» What you have to do
Each line below needs to be duplicated without alteration.

» Data shown
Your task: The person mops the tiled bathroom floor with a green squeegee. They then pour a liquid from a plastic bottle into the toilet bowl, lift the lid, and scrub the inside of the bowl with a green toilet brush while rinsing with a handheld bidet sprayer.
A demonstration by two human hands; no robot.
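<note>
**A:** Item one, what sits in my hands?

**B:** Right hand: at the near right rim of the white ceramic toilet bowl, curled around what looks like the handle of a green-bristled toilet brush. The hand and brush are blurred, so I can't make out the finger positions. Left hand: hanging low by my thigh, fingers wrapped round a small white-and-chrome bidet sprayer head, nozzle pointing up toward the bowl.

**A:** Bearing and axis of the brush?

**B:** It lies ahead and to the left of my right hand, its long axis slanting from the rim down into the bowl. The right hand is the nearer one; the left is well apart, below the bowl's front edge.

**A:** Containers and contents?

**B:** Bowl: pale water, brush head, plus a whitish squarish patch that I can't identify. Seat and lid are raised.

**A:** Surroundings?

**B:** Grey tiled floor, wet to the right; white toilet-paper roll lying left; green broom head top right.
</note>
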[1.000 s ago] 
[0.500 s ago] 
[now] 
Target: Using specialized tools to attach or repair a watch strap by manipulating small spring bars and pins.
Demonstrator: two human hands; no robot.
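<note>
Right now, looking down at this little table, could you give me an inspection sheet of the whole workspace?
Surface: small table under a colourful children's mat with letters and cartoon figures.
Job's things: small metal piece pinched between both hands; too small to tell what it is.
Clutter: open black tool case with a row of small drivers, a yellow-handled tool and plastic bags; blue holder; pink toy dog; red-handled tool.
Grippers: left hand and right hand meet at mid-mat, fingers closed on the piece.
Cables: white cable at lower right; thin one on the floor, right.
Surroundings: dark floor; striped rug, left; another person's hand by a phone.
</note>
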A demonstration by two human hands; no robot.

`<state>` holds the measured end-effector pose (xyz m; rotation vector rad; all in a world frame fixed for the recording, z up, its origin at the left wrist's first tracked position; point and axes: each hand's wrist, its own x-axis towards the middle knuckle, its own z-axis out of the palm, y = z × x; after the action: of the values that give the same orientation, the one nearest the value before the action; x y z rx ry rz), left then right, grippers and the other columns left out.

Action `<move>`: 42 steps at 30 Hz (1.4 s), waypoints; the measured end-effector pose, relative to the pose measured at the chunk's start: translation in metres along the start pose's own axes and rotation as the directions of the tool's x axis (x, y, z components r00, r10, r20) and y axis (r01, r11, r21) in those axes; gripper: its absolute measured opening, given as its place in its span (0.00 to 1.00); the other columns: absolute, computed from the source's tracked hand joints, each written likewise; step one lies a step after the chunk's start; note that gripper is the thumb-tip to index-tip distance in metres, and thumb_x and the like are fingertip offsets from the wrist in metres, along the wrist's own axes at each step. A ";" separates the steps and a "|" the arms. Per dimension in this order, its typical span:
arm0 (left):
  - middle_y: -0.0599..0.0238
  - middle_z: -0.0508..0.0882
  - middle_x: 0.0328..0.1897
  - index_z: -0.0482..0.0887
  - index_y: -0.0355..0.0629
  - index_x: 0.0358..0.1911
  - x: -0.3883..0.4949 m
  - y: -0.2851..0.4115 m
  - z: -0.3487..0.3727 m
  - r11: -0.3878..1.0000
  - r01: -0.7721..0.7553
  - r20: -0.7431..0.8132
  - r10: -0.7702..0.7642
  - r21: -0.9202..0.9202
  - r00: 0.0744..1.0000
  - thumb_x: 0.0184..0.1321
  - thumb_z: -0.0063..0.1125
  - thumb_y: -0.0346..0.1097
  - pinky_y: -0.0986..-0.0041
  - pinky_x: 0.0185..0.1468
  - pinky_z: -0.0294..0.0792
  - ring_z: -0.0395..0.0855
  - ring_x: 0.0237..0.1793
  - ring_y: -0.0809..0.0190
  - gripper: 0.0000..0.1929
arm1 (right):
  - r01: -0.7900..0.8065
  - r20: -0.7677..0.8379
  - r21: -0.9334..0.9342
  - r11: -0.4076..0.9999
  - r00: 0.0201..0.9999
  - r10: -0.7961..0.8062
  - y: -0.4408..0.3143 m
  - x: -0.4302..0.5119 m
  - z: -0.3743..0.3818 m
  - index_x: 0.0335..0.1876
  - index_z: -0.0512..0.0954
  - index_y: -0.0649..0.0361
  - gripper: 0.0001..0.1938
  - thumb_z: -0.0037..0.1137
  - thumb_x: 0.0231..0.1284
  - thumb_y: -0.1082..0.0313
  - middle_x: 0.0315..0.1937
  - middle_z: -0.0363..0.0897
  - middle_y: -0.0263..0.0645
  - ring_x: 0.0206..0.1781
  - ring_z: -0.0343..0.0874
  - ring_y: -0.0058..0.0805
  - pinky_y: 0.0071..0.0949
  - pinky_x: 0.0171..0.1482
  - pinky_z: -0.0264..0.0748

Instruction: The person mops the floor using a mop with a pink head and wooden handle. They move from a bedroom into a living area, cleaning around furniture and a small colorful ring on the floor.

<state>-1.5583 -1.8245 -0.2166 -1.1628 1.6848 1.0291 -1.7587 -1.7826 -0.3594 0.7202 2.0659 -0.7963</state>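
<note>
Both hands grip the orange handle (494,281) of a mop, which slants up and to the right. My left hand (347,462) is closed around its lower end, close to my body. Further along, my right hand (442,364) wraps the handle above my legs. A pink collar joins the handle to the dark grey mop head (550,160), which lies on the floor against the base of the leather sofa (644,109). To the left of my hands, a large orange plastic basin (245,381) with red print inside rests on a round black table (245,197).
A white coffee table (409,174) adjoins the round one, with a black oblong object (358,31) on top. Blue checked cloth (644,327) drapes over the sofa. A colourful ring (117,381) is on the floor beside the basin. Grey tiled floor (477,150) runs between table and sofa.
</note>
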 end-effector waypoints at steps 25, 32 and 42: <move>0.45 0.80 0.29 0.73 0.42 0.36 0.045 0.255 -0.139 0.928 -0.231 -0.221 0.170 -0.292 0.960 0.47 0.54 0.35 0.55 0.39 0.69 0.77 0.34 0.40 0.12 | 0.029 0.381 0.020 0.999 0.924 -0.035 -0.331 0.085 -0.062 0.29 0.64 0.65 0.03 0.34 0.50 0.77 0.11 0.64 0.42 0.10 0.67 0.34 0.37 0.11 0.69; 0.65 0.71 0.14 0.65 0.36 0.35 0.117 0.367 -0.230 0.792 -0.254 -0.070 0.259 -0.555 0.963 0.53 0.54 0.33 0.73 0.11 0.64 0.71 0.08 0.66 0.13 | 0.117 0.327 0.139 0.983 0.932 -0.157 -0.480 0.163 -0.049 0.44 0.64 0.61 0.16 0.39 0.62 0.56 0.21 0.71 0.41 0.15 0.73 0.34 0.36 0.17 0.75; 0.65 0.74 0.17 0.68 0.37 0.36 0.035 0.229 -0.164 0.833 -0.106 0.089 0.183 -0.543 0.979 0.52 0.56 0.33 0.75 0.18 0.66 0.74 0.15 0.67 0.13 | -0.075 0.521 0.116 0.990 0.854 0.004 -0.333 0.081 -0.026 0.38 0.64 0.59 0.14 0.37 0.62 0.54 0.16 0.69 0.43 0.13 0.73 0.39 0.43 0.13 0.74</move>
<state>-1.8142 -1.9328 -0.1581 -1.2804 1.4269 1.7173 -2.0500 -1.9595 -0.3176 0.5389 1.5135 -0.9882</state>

» Answer area
Your task: The person mops the tiled bathroom floor with a green squeegee. They then pour a liquid from a plastic bottle into the toilet bowl, lift the lid, and scrub the inside of the bowl with a green toilet brush while rinsing with a handheld bidet sprayer.
A demonstration by two human hands; no robot.
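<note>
**A:** Item one, what sits in my hands?

**B:** Right hand: at the near right rim of the white ceramic toilet bowl, curled around what looks like the handle of a green-bristled toilet brush. The hand and brush are blurred, so I can't make out the finger positions. Left hand: hanging low by my thigh, fingers wrapped round a small white-and-chrome bidet sprayer head, nozzle pointing up toward the bowl.

**A:** Bearing and axis of the brush?

**B:** It lies ahead and to the left of my right hand, its long axis slanting from the rim down into the bowl. The right hand is the nearer one; the left is well apart, below the bowl's front edge.

**A:** Containers and contents?

**B:** Bowl: pale water, brush head, plus a whitish squarish patch that I can't identify. Seat and lid are raised.

**A:** Surroundings?

**B:** Grey tiled floor, wet to the right; white toilet-paper roll lying left; green broom head top right.
</note>
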[1.000 s ago] 
[0.500 s ago] 
[now] 
Target: Using specialized tools to attach or repair a watch strap by manipulating small spring bars and pins.
Demonstrator: two human hands; no robot.
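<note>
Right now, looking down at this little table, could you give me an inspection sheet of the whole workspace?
Surface: small table under a colourful children's mat with letters and cartoon figures.
Job's things: small metal piece pinched between both hands; too small to tell what it is.
Clutter: open black tool case with a row of small drivers, a yellow-handled tool and plastic bags; blue holder; pink toy dog; red-handled tool.
Grippers: left hand and right hand meet at mid-mat, fingers closed on the piece.
Cables: white cable at lower right; thin one on the floor, right.
Surroundings: dark floor; striped rug, left; another person's hand by a phone.
</note>
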A demonstration by two human hands; no robot.

`<state>` holds the measured end-effector pose (xyz m; rotation vector rad; all in a world frame fixed for the recording, z up, its origin at the left wrist's first tracked position; point and axes: each hand's wrist, its own x-axis towards the middle knuckle, its own z-axis out of the palm, y = z × x; after the action: of the values that give the same orientation, the one nearest the value before the action; x y z rx ry rz), left then right, grippers and the other columns left out.

Action `<move>`: 42 steps at 30 Hz (1.4 s), waypoints; the measured end-effector pose, relative to the pose measured at the chunk's start: translation in metres along the start pose's own axes and rotation as the directions of the tool's x axis (x, y, z components r00, r10, r20) and y axis (r01, r11, r21) in those axes; gripper: its absolute measured opening, given as its place in its span (0.00 to 1.00); the other columns: absolute, computed from the source's tracked hand joints, each written likewise; step one lies a step after the chunk's start; note that gripper is the thumb-tip to index-tip distance in metres, and thumb_x and the like are fingertip offsets from the wrist in metres, along the wrist's own axes at each step. A ";" separates the steps and a "|" the arms. Per dimension in this order, its typical span:
arm0 (left):
  - middle_y: -0.0599..0.0238
  - middle_z: -0.0508..0.0882
  - middle_x: 0.0328..0.1897
  - index_z: -0.0482..0.0887
  - index_y: -0.0355..0.0629
  - index_x: 0.0358..0.1911
  - x: -0.3883..0.4949 m
  - y: -0.2851..0.4115 m
  - z: -0.3487..0.3727 m
  - r11: -0.3878..1.0000
  - r01: -0.7721..0.7553
  - r20: -0.7431..0.8132
  - r10: -0.7702..0.7642
  - r21: -0.9202..0.9202
  - r00: 0.0744..1.0000
  - thumb_x: 0.0184..0.1321
  - thumb_z: -0.0063..0.1125
  - thumb_y: -0.0346..0.1097
  - pinky_y: -0.0986..-0.0041
  - pinky_x: 0.0185..0.1468
  - pinky_z: -0.0294..0.0792
  - ring_z: -0.0395..0.0855
  - ring_x: 0.0237..0.1793
  - ring_y: -0.0809..0.0190
  - gripper: 0.0000..0.1929
arm1 (right):
  - r01: -0.7900..0.8065
  - r20: -0.7677..0.8379
  - r21: -0.9334..0.9342
  - r11: -0.4076..0.9999
  - r00: 0.0201..0.9999
  - r10: -0.7961..0.8062
  - y: -0.4408..0.3143 m
  - x: -0.4302..0.5119 m
  - z: -0.3743..0.3818 m
  - index_x: 0.0335..0.1876
  - index_z: -0.0512..0.0954
  - index_y: -0.0649..0.0361
  - gripper: 0.0001..0.1938
  - thumb_z: -0.0037..0.1137
  - thumb_x: 0.0231..0.1284
  - thumb_y: -0.1082..0.0313
  - middle_x: 0.0315..0.1937
  - middle_z: -0.0363..0.0897
  - middle_y: -0.0263..0.0645
  - ring_x: 0.0206..0.1781
  - ring_z: -0.0343..0.0874
  - ring_y: -0.0058..0.0805
  - pinky_y: 0.0071..0.0949
  - pinky_x: 0.0171..0.1482
  - pinky_z: -0.0264..0.0748

Instruction: The person mops the floor using a mop with a pink head and wooden handle. They move from a bedroom into a living area, cleaning around furniture and a small colorful ring on the floor.

<state>-1.5583 -1.8245 -0.2166 -1.1628 1.6848 1.0291 -1.7587 -1.7826 -0.3594 0.7202 2.0659 -0.7963</state>
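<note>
Both hands grip the orange handle (494,281) of a mop, which slants up and to the right. My left hand (347,462) is closed around its lower end, close to my body. Further along, my right hand (442,364) wraps the handle above my legs. A pink collar joins the handle to the dark grey mop head (550,160), which lies on the floor against the base of the leather sofa (644,109). To the left of my hands, a large orange plastic basin (245,381) with red print inside rests on a round black table (245,197).
A white coffee table (409,174) adjoins the round one, with a black oblong object (358,31) on top. Blue checked cloth (644,327) drapes over the sofa. A colourful ring (117,381) is on the floor beside the basin. Grey tiled floor (477,150) runs between table and sofa.
</note>
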 end-effector waypoints at steps 25, 32 and 42: <move>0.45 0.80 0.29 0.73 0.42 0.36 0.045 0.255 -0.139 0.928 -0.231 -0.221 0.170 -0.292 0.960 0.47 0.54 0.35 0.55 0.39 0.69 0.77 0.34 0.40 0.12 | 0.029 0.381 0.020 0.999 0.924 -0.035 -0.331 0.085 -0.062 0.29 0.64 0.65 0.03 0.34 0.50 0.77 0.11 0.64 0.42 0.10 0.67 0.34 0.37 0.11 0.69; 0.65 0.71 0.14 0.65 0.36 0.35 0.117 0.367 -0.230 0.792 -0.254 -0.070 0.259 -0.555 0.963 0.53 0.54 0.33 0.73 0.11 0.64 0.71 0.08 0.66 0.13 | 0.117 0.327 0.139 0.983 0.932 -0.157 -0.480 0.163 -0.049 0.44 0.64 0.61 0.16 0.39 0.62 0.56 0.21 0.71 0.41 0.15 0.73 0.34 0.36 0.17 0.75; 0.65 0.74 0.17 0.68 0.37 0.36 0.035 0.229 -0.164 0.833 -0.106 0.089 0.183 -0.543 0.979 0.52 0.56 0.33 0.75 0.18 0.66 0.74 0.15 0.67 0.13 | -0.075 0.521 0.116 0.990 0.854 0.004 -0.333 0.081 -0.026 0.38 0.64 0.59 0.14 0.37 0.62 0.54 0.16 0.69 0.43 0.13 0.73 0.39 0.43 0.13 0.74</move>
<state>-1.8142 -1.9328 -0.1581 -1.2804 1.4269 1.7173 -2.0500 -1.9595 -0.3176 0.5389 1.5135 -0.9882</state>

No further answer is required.